Почему? Ну почему всё вышло так?
«Больше года... Тогда, в это время я был уже у барона Элвуда, был оруженосцем, я подумать не мог, что с тобой может что-то плохое случиться...» Казалось, что там, в обители бегинок, время будто остановилось, всё живёт по-старому, никто не болеет и тем более не умирает. Это место казалось местом покоя и тишины, такая тихая мирная гавань, и беды её не касаются, все несчастья обходят стороной. А оказалось...
Два года прошло! Всего два года! Во что за это время превратилось это место! Тишина и покой стали просто обителью смерти и перенесённого насилия, все, кого он знал там, с кем был знаком, кого любил... Никого не осталось!
Матушка – вершина терпения и любви к каждому – превратилась в тень себя. Перед глазами так и стояло, как настоятельница метнулась к стене, не скрывая страха перед ним, каким затравленным стал её взгляд. Эрвин напугал её не на шутку, она до сих пор боится оружия, боится мужчин, боится вооружённых мужчин.
Что же творилось там осенью!
А мысли всё возвращались и возвращались к той, которую он любил. Сознание, чувства все, вся душа его не хотели мириться с тем, что её больше нет. Он помнил, как прощался с ней, как обещал вернуться и забрать её, как предложил ей стать его женой. И как потом он корил себя за это предложение, когда вспомнил о своём графском прошлом, как понимал, что поторопился с предложением, что эта бедная девушка не ровня ему, и никогда она не станет его женой. Кто бы знал, что он вообще её больше не увидит, не услышит её голоса, не коснётся её лица!
Сейчас ему было горько и стыдно вспоминать то прежнее своё самолюбие, свой стыд, что успел позвать её в жёны, что поспешил связать себя с ней, с этой безродной дочерью деревенской ведьмы. Сейчас ему было всё равно, кто она, какого происхождения, и кто её мать, он бы с радостью желал бы связать свою жизнь с ней, быть постоянно рядом, и, как сказал этот барон, наплевать на все запреты и устои церкви и других, лишь бы она была рядом.

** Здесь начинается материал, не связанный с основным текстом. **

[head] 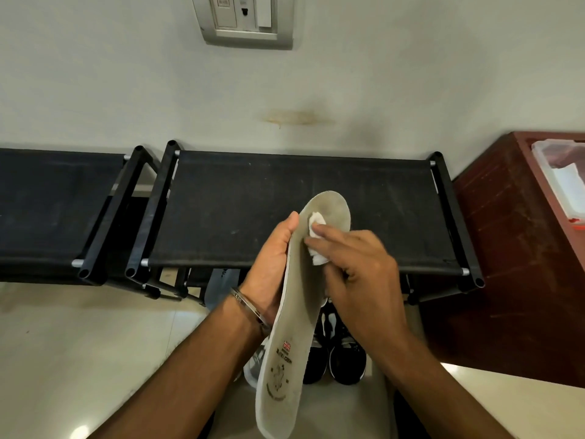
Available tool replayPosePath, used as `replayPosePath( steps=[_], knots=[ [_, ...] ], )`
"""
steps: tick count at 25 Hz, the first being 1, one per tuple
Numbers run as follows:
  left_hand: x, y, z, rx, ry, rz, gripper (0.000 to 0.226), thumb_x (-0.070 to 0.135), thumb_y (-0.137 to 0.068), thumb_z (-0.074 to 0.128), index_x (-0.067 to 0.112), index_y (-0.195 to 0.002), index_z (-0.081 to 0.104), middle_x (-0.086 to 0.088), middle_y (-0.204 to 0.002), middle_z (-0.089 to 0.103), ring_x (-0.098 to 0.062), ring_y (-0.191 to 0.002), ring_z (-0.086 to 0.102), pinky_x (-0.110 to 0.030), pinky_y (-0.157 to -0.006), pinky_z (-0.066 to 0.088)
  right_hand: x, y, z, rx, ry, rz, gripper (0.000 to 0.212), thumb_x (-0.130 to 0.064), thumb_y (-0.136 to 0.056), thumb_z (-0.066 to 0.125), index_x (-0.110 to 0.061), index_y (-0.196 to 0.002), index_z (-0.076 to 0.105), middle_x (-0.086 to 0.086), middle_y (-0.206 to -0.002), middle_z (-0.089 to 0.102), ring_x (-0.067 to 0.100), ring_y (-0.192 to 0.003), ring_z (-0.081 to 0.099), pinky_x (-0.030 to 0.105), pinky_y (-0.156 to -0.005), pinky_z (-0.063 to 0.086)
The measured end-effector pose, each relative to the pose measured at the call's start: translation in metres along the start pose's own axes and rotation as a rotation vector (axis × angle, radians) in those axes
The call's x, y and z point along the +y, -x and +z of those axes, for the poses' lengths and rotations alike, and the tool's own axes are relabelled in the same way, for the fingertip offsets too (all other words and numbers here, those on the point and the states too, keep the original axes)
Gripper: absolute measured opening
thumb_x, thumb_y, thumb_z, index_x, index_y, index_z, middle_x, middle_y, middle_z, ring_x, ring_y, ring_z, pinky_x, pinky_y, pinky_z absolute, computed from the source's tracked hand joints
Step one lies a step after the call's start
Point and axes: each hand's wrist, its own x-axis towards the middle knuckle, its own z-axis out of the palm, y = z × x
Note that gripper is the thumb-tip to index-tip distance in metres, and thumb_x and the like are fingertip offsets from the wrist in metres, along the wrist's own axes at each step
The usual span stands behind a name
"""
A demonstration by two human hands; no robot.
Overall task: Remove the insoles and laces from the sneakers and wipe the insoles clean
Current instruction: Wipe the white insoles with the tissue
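- The person holds a pale insole [297, 312] up in the air, in front of the black fabric shelf [240, 213] of a shoe rack; nothing carries it but the hand.
- The left hand [272, 267] grips the insole along its left edge, near the middle, with the palm behind it and the thumb lying up the edge.
- The right hand [357, 267] presses a small white wipe [316, 239] with its fingers against the front part of the insole, where a grey, dirty area shows.
- So both hands are busy: the left one is closed around the insole, and the right one holds the wipe pinched under the fingertips.
- I think the insole is light and thin, and it bends easily; the heel end with the printed logo hangs free below the hands.
- Because it is soft, it is better to support it from behind just where the wipe pushes, otherwise it will fold away.
- The wipe looks thin and crumpled, so it may tear or roll up under hard rubbing.
- On the floor under the front edge of the shelf stand black sneakers [345, 362], partly hidden by the arms; I cannot tell whether their laces are out.
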Motion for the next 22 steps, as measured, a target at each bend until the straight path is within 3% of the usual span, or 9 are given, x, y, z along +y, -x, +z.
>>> replayPosePath(
  steps=[3,5,9,12,15,18,22],
  knots=[
    [0.002,0.001,0.000,-0.046,0.020,-0.009,0.068,0.061,-0.093,0.031,0.013,-0.095,0.079,-0.011,-0.103,0.073,-0.022,-0.088,0.071,-0.035,-0.087,0.053,0.000,0.003,0.006,-0.010,0.043,0.001,0.025,-0.010,-0.085,0.065,-0.015,-0.108,0.075,-0.002,-0.125,0.067,0.012,-0.106,0.060,0.011,-0.093,0.045],
    [0.003,0.001,-0.001,-0.042,0.045,-0.006,0.068,0.060,-0.094,0.031,0.010,-0.099,0.077,-0.013,-0.105,0.073,-0.023,-0.090,0.072,-0.035,-0.081,0.057,-0.003,0.005,0.007,0.001,0.039,0.029,0.024,-0.007,-0.085,0.068,-0.014,-0.107,0.075,0.000,-0.126,0.066,0.013,-0.104,0.061,0.009,-0.092,0.043],
    [0.002,0.000,-0.003,-0.031,0.042,-0.005,0.072,0.064,-0.093,0.033,0.010,-0.135,0.055,-0.017,-0.133,0.059,-0.030,-0.125,0.055,-0.044,-0.108,0.041,-0.002,0.006,0.006,-0.047,-0.007,0.028,0.025,-0.006,-0.087,0.069,-0.014,-0.110,0.074,0.002,-0.123,0.068,0.010,-0.100,0.062,0.016,-0.087,0.053],
    [0.002,-0.001,-0.003,-0.012,0.031,0.015,0.066,0.062,-0.094,0.031,0.013,-0.128,0.061,-0.013,-0.124,0.066,-0.027,-0.112,0.062,-0.043,-0.101,0.045,-0.004,0.005,0.002,-0.053,-0.076,0.182,0.017,-0.010,-0.092,0.065,-0.020,-0.104,0.071,0.001,-0.105,0.063,0.003,-0.082,0.060,0.010,-0.071,0.053],
    [0.004,0.001,-0.002,-0.024,0.062,0.009,0.068,0.062,-0.094,0.030,0.013,-0.130,0.059,-0.013,-0.127,0.064,-0.028,-0.117,0.061,-0.042,-0.102,0.044,-0.007,0.008,0.004,-0.144,-0.072,0.127,0.015,-0.025,-0.095,0.056,-0.020,-0.100,0.069,-0.001,-0.110,0.062,-0.002,-0.085,0.054,0.004,-0.075,0.047],
    [0.002,0.003,0.001,-0.003,0.012,0.025,0.064,0.060,-0.094,0.031,0.014,-0.115,0.069,-0.012,-0.114,0.069,-0.026,-0.100,0.065,-0.040,-0.092,0.045,-0.001,0.002,0.001,-0.055,0.006,0.160,0.019,-0.018,-0.092,0.052,-0.017,-0.096,0.070,-0.001,-0.096,0.061,-0.001,-0.075,0.050,0.011,-0.069,0.049],
    [0.005,-0.001,-0.004,-0.006,0.075,0.007,0.072,0.062,-0.095,0.030,0.010,-0.141,0.048,-0.017,-0.139,0.054,-0.030,-0.132,0.048,-0.042,-0.113,0.034,-0.016,0.009,0.007,-0.173,-0.093,0.105,0.017,-0.027,-0.094,0.051,-0.022,-0.097,0.067,-0.001,-0.109,0.064,-0.001,-0.091,0.054,0.004,-0.080,0.045]
  ],
)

И этот титул, и брошенные земли, и предательство родного дяди ушли на другой план, всё стало вдруг каким-то неважным, несерьёзным. Он всё отдал бы разом, лишь бы появилась хоть одна возможность вернуться в обитель бегинок, целую и невредимую, и найти там свою живую и здоровую Ллоис. И ничего ему было бы не нужно от жизни.
Турниры, доспехи, охота, пиры, война... Земли, титулы, замки, вечно крутящиеся вокруг девчонки... Всё это пустое! Всё это неважное! Всё это не имеет значения!
Как когда-то изменился взгляд на войну, казавшуюся прежде чем-то притягательным, геройским, сейчас он видел в ней только кровь и грязь. И смерть! Так и сейчас. Желание вернуть свои земли, свой титул, свой замок затмевали всё, а он мог бы давно вернуться к ней, но...
Что сейчас ему осталось? Кто ждёт его, кто любит? Какая живая душа в этом мире молится за него? Никого. Ничего нет. И этот ребёнок... Да и есть ли он ещё? Что делать ему с ним? Как он может взять его, что он может ему дать? Глупо всё! Всё как-то нелепо сложилось в его молодой жизни.